Tidak ada bosannya. Setiap hari Masrur menendang kaleng kosong hingga penyok dan menimbulkan suara gaduh. Sepulang sekolah, di tepi gang sempit, kebiasaan itu terus berlanjut hingga ia duduk di sekolah lanjutan pertama.
Memang ada perbedaan. Ketika masih sekolah dasar, kaleng yang ditendang ukuran setengah liter. Tapi, sekarang sudah beranjak ke kaleng rada besar. Kira-kira ukuran satu liter. Masrur berfikir, suara kerontang yang keluar dari kaleng kosong ketika ditendang terasa ramai. Apa lagi saat kaleng ditendang dan membentur benda keras di sekitar, suaranya nyaring tidak beraturan.
Kerontang.... Kerontang... krontang.
Masrur kini dirinya merasa sebagai pemain sepakbola beken. Kosohor. Seperti para pemain sepakbola di klub-klub besar Eropa. Begitu menghayalkan dirinya kalau sudah besar.
Masrur tidak peduli dengan orang sekitar ketika sedang mendang kaleng kosong. Kadang ketika ada tembok pagar, kaleng ditendang semakin keras. Kaleng membentur tembuk. Tiap hari selalu saja ia lakukan itu dengan berganti-ganti kaleng.
Ya jelas penyoknya makin besar dan suara yang ditimbulkan makin terasa tidak nyaman didengar orang yang tengah lalu lalang. Tapi, bagi warga yang biasa dilintasi perjalanan Masrur setiap pulang sekolah sudah memahami tingkah polah dan kebiasaan anak yang satu ini.
Kedua orang tua Masrur pun sudah tahu perangai anak semata wayangnya itu. Masrur memang sering bercerita kepada orang tuanya ingin menjadi pemain sepakbola terkenal. Seperti Maradona yang disebut-sebut punya tangan tuhan.
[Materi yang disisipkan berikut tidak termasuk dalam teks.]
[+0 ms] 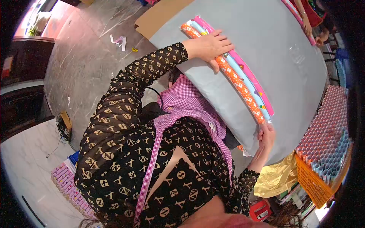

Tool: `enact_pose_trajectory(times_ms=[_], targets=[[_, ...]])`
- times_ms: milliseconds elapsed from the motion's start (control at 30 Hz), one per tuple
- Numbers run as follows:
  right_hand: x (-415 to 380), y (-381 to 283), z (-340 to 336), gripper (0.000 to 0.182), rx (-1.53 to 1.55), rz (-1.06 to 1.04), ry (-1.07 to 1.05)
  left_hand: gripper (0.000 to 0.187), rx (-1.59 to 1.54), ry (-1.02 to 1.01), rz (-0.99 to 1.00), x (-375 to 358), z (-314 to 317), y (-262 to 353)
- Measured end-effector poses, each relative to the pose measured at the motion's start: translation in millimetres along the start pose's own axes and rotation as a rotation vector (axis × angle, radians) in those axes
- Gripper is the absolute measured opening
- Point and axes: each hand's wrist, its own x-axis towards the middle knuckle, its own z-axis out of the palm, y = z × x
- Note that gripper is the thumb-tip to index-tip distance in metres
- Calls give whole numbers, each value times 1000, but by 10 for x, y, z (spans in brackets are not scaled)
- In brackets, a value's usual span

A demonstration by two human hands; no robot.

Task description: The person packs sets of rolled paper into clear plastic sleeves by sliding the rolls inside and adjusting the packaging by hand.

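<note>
Three long rolls, one orange with white print (238, 85), one light blue (243, 80) and one pink (254, 78), lie side by side on the grey table surface (289, 114). Clear plastic shows at their ends. My left hand (213, 47) rests across their upper part, palm down with the fingers apart. At the lower end, my right hand (267, 136) has its fingers closed on the clear wrapping, beside the orange roll's tip; the fingertips are partly hidden.
Another person's hand (306, 26) touches a pink roll (294, 13) at the top right. Brown cardboard (159, 17) lies at the table's far left. Many rolls stand by an orange basket (313, 182) at right. Gold foil (277, 178) hangs below the table edge. Scraps lie on the floor.
</note>
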Motion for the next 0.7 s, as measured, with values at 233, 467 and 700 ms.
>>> enact_pose_trajectory(times_ms=[233, 467, 700], targets=[[129, 107, -96, 23, 55, 22, -63, 108, -12, -2, -1, 4, 7, 8], [73, 6, -31, 21, 84, 56, -100, 110, 20, -24, 4, 7, -15, 16], [67, 2, -14, 20, 48, 40, -69, 111, -4, -95, -25, 5, -69, 61]])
Nama Maradona sering didengarnya ketika sesama guru sekolah mendiskusikan pertandingan sepakbola.
Mencegah kebiasaan anaknya menendang kaleng rongsokan sepulang sekolah, pernah diupayakan orang tua Masrur, yang di kalangan Gang Rambo, pinggiran wilayah Jakarta itu, dikenal sebagai Abah Sucak.
Disebut Sucak, karena warga tahu si Abah yang punya nama lengkap H. Zulkarnaen itu dikenal sebagai guru pencak. Karena itu dipanggil Abah Sucak -- suka pencak -- atau pencak silat. Abah Sucak dikenal orang yang ramah, dermawan selain juga sebagai guru silat.
"Udah, jangan menendang kaleng melulu. Sepatu sudah berapa banyak yang jebol, rusak menendangi kaleng ronsokan," pinta ibunya, Aisyah kepada putera semata wayangnya itu.
"Enak mak menendang kaleng," Masrur memberi alasan sambil berharap ibunya tetap setia membelikan sepatu baru kala sepatu yang dipakai sehari-hari sudah jebol.